Brian Howard, the man accused of starting the fire at the air traffic control center in Aurora, Illinois, last week, was held without bond after appearing in court Monday, reports CBS Chicago. Howard is charged with one count of destruction of aircraft or aircraft facilities and could face 20 years and a fine if convicted.

Ronald Safer, Howard's lawyer, said his client was a threat to himself and the fire was a "tragic mistake." Howard appeared in court in hospital clothing, with a bandage on his neck for his self-inflicted knife wound. "Friday morning, Brian tried to take his life. That he did so in a way that inconvenienced -- and more -- many, many people is unacceptable, and he deeply regrets that," Safer said to reporters following Howard's court appearance. Federal prosecutors wanted Howard to remain jailed, saying he was a danger to the community, reports the Chicago Tribune.
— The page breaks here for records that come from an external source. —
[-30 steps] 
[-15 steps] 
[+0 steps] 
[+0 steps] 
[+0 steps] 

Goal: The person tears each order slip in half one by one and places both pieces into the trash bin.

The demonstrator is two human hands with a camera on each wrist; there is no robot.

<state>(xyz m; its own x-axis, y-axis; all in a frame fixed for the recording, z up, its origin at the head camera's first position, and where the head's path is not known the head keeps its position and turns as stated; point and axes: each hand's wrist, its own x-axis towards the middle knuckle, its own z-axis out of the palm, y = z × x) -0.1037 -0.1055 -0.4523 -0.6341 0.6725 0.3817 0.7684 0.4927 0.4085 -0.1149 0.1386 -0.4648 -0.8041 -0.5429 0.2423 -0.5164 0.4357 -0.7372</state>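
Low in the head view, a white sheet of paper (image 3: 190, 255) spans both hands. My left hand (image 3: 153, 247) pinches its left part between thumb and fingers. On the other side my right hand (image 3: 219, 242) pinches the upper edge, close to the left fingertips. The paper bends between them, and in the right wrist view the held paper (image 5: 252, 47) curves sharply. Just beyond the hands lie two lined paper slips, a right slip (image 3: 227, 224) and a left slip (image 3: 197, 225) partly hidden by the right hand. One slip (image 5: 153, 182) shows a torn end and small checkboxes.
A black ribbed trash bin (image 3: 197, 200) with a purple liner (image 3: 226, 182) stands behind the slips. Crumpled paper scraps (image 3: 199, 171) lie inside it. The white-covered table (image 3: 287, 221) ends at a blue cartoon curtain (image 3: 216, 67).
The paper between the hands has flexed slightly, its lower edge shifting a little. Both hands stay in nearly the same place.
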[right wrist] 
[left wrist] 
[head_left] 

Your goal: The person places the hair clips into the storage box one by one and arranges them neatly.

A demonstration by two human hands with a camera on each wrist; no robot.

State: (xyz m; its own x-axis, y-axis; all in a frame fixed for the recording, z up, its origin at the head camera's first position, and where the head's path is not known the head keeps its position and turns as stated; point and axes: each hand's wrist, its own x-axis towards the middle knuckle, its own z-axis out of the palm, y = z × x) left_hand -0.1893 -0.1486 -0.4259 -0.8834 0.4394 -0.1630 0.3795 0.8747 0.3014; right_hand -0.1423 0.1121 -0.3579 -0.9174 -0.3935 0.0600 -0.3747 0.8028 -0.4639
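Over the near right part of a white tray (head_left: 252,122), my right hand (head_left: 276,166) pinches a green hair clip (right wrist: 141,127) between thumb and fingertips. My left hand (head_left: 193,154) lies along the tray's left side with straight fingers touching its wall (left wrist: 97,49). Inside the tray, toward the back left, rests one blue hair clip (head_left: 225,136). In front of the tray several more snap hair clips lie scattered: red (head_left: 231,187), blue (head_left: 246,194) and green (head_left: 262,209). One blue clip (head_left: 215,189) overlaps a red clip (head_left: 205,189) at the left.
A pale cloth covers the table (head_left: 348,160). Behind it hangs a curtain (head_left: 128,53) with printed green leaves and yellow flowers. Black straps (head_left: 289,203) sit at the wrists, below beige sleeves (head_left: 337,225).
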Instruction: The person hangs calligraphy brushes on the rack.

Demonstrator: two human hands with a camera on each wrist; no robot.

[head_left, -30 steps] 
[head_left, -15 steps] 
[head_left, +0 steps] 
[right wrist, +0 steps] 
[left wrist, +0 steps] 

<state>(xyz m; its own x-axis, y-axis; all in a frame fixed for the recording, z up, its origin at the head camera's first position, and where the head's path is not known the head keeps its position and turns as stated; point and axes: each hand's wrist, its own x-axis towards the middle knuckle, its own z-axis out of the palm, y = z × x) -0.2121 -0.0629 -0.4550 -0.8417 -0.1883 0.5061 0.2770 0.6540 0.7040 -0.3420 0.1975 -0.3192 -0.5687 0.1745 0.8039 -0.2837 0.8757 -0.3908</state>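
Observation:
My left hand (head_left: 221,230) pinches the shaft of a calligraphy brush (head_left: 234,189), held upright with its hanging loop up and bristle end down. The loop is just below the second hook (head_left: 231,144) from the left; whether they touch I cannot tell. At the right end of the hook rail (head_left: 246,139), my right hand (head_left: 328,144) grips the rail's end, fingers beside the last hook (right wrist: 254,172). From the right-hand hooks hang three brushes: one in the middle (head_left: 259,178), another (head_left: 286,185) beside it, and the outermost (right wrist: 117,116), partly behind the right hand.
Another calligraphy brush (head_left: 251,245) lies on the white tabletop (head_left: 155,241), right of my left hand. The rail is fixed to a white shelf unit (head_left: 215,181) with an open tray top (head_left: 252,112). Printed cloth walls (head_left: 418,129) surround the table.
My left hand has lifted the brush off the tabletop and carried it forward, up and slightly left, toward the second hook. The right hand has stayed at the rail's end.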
Following Friday's fire, the Federal Aviation Administration announced a 30-day review of its security and contingency policies. "The air transportation system is vital to our economy, and people rely on it to function 24 hours a day, seven days a week," FAA Administrator Michael P. Huerta said in a speech Monday at the Air Traffic Control Association conference in Maryland. "I want to make sure that we have the most robust contingency plans possible. That is why I’ve asked our Air Traffic Organization, in collaboration with our partners NATCA and PASS, to review our contingency plans for our major facilities. Over the next 30 days, they will take a look at our plans to make sure we are prepared to both assure the safety of aircraft but also the efficiency of the system." 

Chicago's O'Hare and Midway airports experienced thousands of cancellations and delays throughout the weekend. The delays continued into Monday with more than 400 cancellations and delays. For Tuesday, reports 90 cancelled and four delayed outbound flights for O'Hare and three canceled and two delayed outbound flights for Midway. There were 87 canceled and 27 delayed inbound flights to O'Hare and no reported delays or cancellations for Midway. Chicago also is expecting to see some severe weather later in the week, with possible thunderstorms beginning Thursday afternoon.